* [Work order]: Retype exactly the stretch of lines that begins at the line containing "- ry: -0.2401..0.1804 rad" and ends at the last line of the data, with no other lines.

★ ★ ★ ★ ★ ★ ★

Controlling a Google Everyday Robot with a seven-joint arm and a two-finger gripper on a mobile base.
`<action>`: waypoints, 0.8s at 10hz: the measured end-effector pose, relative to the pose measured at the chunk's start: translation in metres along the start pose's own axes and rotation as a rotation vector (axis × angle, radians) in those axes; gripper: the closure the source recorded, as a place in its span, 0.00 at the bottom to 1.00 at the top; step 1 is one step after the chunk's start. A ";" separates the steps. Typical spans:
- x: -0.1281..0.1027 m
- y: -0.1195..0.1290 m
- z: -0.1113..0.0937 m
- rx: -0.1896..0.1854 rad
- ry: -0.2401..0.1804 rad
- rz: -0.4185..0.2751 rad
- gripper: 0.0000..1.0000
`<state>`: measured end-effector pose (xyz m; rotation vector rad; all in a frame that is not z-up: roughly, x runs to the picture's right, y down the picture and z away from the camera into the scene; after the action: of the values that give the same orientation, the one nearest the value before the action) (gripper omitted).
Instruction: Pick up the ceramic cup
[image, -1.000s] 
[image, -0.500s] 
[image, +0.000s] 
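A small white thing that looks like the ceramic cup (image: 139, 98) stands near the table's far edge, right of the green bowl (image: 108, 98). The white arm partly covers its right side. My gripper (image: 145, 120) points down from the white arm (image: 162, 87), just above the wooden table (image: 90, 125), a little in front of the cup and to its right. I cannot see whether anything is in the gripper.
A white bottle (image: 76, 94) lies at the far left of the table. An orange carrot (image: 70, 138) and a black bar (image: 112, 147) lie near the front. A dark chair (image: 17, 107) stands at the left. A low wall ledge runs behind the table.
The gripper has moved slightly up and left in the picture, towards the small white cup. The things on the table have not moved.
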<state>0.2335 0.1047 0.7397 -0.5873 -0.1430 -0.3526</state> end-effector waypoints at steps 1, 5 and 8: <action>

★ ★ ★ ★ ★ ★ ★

* [Response area]:
- ry: -0.2401..0.1804 rad
- rz: -0.4185..0.2751 rad
- gripper: 0.0000..1.0000
`<state>`: measured end-effector pose (xyz m; rotation vector rad; all in a frame that is not z-up: roughly, x runs to the picture's right, y down the picture and z away from the camera into the scene; after the action: of the values that give the same orientation, the one nearest the value before the action) (gripper omitted).
Instruction: Pick up the ceramic cup
[image, -1.000s] 
[image, -0.500s] 
[image, +0.000s] 
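A small white thing that looks like the ceramic cup (image: 139, 98) stands near the table's far edge, right of the green bowl (image: 108, 98). The white arm partly covers its right side. My gripper (image: 145, 120) points down from the white arm (image: 162, 87), just above the wooden table (image: 90, 125), a little in front of the cup and to its right. I cannot see whether anything is in the gripper.
A white bottle (image: 76, 94) lies at the far left of the table. An orange carrot (image: 70, 138) and a black bar (image: 112, 147) lie near the front. A dark chair (image: 17, 107) stands at the left. A low wall ledge runs behind the table.
The gripper has moved slightly up and left in the picture, towards the small white cup. The things on the table have not moved.
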<state>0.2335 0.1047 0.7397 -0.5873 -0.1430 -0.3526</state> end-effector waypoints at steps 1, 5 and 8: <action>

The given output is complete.